DEV Community

sdev2030
sdev2030

Posted on

Sequence to Sequence model using Multi-head Attention Transformer Architecture

In this blog we describe the different components of a transformer model used for sequence to sequence tasks like language translation. It was introduced in 2017 landmark paper "Attention is all you need" and is widely adopted by machine learning practitioners to achieve SOTA results on various tasks.

Diagram at the beginning of this blog shows its encode-decoder architecture. Left side of the diagram is encoder and right side is decoder.

Encoder:

The input data is passed through embedding layer and result is sent as Query, Key and value tensors into block of encoding layers that has multi-head attention layer. In each encoding layer block, output of the multi-head attention layer along with input embedding is added together and fed into feed forward layers to get the encodings.

Initialization Function:

Parameters accepted for instantiating the encoder object are input_dim (Input dimension), hid_dim(Hidden Layer dimension), n_layers(Number of encoding Layers) , n_heads (number of heads for the encoding layers), pf_dim(positionwise feed forward layer imput dimension), dropout(drop out in decimals), device(Device type to be used) and max_length(maximum length of input sequence)

Set the device to the input device passed to the encoder. Set scale value to square root of hid_dim and move it to device. This will be used in attention layers to prevent overflow.
Instantiate token embedding function using nn.Embedding with input_dim as input and hid_dim as output dimension. Instantiate position embedding function using nn.Embedding with max_length as input and hid_dim as output dimension. Both the token and position embeddings will have the same size hid_dim as they will be added together.

Instantiate Layers, which will have EncoderLayer, using nn.ModuleList function to match the input parameter n_layers. EncoderLayer takes hid_dim, n_heads, pf_dim, dropout and device as input parameters.Instantiate dropout with nn.Dropout layer with input parameter passed to the function.

Forward Function:

Parameters accepted are the source(src) tensor and its mask(src_mask).

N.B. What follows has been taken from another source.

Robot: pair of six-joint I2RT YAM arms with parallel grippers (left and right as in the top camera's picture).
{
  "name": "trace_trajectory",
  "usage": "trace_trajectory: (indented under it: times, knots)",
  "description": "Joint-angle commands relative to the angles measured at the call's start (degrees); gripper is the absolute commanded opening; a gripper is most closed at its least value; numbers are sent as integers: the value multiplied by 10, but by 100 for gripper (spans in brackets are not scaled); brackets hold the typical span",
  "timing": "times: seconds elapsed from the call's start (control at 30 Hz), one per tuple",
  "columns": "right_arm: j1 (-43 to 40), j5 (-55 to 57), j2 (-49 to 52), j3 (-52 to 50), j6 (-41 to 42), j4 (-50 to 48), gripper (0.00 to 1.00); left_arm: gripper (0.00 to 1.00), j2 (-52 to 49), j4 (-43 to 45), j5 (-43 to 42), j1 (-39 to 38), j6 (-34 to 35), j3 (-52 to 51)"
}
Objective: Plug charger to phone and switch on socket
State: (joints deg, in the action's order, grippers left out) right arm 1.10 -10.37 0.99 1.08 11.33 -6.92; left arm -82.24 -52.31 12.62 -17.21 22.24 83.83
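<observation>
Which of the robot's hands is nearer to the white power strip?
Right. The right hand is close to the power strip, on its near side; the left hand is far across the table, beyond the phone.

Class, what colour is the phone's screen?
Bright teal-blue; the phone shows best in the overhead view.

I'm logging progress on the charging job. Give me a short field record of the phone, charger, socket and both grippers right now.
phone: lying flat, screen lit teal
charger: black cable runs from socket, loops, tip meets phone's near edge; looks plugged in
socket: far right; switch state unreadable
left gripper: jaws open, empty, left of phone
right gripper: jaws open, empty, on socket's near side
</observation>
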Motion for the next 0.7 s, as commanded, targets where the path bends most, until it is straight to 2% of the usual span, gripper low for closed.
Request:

We will get batch_size from the src tensor using shape function. Index “0” will give the batch size as the batch first parameter is set in the iterator definition. Source length(src_len) is also gotten from src tensor using shape function. Index “1” will give source length.

Using source length(src_len) , create position tensor that assign numbers 0 to src_len for all the words. Repeat this batch_size times to get the final position tensor(pos). Create embedding for source(src) and position(pos) tensors. Combine the two embeddings by element wise summing. Apply dropout to the result(embedded) as we are building the embedding from scratch.

This will result in a tensor of shape [batch size, src len, hid dim]. This will be used as input to EncoderLayer blocks.

Encoder Layer:

Parameters accepted are hid_dim(hidden dimension), n_heads(number of heads for multi-head attention), pf_dim(pointwise feedforward dimension), dropout(dropout fraction) and device(device to be used).

During initialization, normalization layer is defined with nn.LayerNorm using hid_dim parameter. Attention layer is defined with MultiHeadAttention using hid_dim, n_heads, dropout and device parameters. Positionwise_feedforward layer is defined with PositionwiseFeedForward using hid_dim, pf_dim and dropout.

During Forward function, for each Encode Layer block, apply Multi-Head attention layer to encoder layer input by passing the same input as query, key and value tensors along with source mask. Add the result from attention layer to the encoder layer input. Then, apply layer norm function to the result to get _src. Apply pointwise feedforward layer to the _src to get result. Add result, _src and apply layer norm to get final embedding.

Multi-Head Attention:

Attention is a mechanism that allows a model to focus on the necessary parts of the input sequence as per the demands of the task at hand.

Researchers at google like to look at everything as an information retrieval problem. Therefore the "Attention is all you need" paper tries to look at attention in terms of "Query", "Keys" and "Values". A search engine accepts a "Query" and tries to match it up with Indices(i.e. Keys) in order to get appropriate values as results for the query. Similarly one can think of attention as a mechanism in which the query vector and key vector work towards getting the right attention weights(i.e. values).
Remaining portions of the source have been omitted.